To do → Select, from the data, each line where "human" occurs.

Exercise data →
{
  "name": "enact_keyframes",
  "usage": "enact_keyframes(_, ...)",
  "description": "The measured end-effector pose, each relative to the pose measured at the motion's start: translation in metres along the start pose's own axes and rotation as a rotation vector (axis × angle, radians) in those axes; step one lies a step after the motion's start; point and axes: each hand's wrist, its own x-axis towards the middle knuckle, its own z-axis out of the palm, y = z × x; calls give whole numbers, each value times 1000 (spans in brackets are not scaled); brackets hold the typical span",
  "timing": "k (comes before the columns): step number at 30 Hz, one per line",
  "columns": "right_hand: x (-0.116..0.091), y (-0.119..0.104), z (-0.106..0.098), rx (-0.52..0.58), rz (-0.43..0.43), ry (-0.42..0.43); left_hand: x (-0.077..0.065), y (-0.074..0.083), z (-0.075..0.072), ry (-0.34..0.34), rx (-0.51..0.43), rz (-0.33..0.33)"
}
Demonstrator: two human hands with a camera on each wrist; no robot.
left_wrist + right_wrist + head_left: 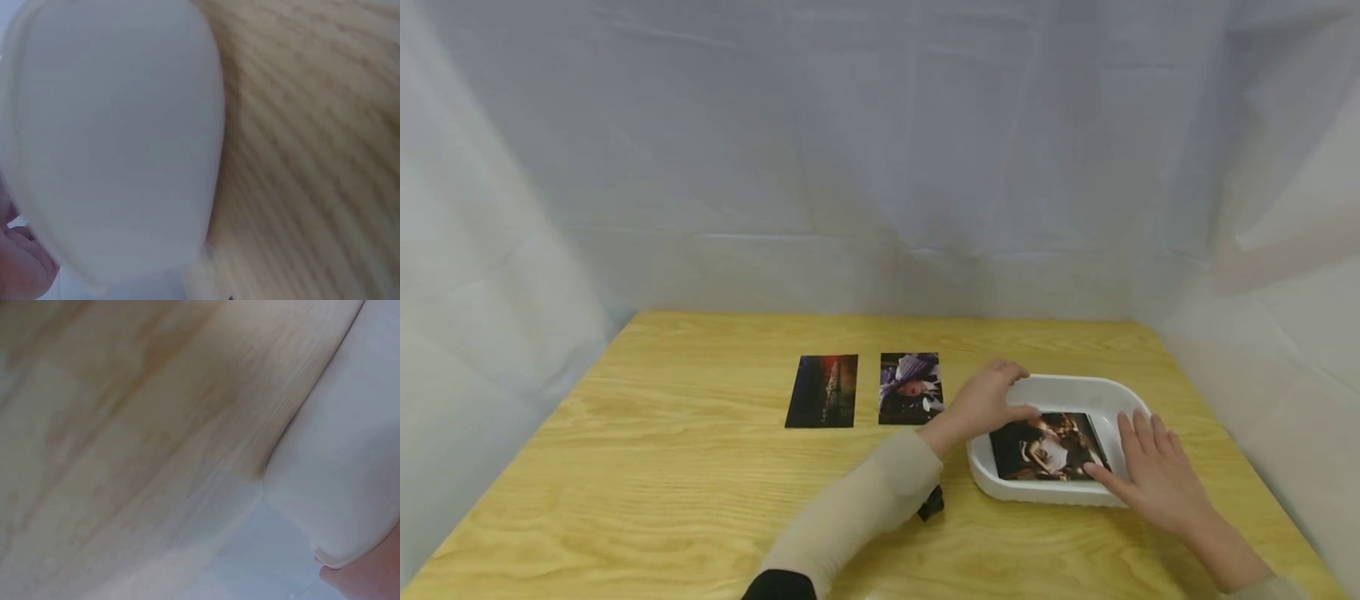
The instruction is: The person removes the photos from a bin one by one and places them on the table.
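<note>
Lower right, left hand (981,404) and right hand (1161,483), loosely spread, seemingly settle a photo print (1049,448) in the white tray (1052,493) (lifting away likely next).

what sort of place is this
It looks like a makeshift filming or recording corner: plain pale sheets hang on three sides of a wooden table, with little on it besides a white tray and some pictures.
</note>
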Motion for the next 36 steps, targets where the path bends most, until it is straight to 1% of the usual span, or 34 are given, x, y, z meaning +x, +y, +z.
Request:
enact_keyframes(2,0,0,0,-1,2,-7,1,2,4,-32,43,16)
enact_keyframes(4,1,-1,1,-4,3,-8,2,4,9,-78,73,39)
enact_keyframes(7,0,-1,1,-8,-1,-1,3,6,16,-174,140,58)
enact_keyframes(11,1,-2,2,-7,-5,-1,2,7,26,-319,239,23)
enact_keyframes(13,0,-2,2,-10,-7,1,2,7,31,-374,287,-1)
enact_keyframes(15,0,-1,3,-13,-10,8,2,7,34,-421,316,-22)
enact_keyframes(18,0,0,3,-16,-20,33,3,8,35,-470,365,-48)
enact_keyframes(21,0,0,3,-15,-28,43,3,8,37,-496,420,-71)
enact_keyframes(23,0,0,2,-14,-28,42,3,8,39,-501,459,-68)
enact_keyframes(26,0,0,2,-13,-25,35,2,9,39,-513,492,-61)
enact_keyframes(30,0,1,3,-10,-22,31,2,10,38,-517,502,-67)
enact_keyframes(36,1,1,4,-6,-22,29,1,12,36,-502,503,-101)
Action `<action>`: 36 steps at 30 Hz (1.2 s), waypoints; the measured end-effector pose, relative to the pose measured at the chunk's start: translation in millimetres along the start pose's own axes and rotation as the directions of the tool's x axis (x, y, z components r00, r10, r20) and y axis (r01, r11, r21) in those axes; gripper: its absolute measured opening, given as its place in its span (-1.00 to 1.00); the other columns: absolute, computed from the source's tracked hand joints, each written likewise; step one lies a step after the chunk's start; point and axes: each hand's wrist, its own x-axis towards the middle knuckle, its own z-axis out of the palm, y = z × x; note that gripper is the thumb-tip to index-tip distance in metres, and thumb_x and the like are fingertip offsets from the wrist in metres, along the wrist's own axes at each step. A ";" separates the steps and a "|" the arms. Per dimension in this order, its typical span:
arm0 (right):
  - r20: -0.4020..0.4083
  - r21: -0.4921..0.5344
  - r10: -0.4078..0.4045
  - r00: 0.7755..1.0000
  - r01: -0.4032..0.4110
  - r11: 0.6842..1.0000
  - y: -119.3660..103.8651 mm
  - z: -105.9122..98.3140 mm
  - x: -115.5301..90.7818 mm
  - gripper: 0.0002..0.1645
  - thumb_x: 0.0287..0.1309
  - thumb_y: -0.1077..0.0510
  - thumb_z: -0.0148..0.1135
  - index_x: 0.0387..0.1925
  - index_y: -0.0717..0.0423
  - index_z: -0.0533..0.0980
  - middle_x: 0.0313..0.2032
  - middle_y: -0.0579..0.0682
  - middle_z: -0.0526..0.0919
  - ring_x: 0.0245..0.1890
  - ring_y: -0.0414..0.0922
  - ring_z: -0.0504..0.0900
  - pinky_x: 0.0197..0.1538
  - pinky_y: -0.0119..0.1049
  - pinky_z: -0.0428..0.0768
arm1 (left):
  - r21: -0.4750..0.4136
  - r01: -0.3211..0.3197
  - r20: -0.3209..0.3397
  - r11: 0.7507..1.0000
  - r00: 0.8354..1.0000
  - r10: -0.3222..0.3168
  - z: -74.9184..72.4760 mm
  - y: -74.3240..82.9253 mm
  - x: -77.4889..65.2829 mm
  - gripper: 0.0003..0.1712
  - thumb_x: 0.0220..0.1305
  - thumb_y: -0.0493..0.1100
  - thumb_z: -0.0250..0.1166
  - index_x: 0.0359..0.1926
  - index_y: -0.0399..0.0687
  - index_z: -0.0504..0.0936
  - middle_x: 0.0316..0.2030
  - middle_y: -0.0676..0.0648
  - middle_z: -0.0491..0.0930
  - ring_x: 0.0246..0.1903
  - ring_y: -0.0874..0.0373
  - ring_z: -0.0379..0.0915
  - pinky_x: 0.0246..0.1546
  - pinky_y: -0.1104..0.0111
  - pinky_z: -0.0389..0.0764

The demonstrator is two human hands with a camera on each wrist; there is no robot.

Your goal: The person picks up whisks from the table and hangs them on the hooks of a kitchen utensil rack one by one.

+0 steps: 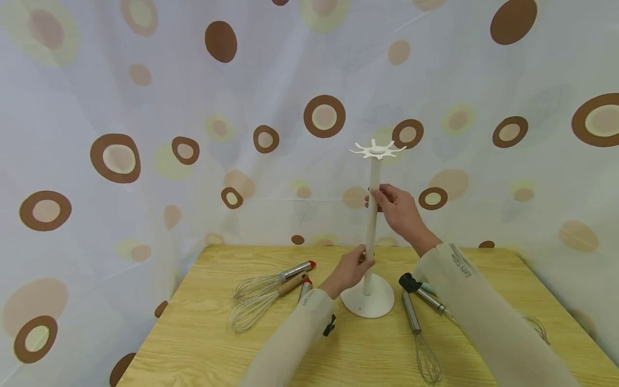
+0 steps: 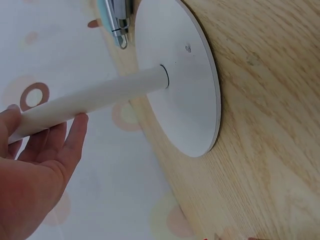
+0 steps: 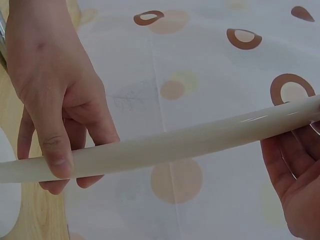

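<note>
A white utensil stand point(image 1: 371, 226) rises from the table, with a round flat base point(image 2: 185, 100) and a crown of hooks point(image 1: 377, 152) at the top of its pole. My left hand point(image 1: 349, 270) grips the lower part of the pole, thumb across one side and fingers behind, as the right wrist view shows. Higher up, below the hooks, my right hand point(image 1: 397, 209) holds the same pole between thumb and fingers. The hooks carry nothing. The base looks level on the table in the head view.
Left of the stand lie a metal-handled whisk point(image 1: 263, 286) and a wooden-handled whisk point(image 1: 266, 305). To the right is a slim whisk point(image 1: 419, 338) beside a black-ended metal handle point(image 1: 427, 295); my right sleeve partly covers things there. A patterned curtain point(image 1: 290, 80) hangs behind the wooden table point(image 1: 193, 333).
</note>
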 end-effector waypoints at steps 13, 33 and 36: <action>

Result below →
Demonstrator: two human hands with a camera on each wrist; no robot.
The demonstrator is two human hands with a camera on each wrist; there is no robot.

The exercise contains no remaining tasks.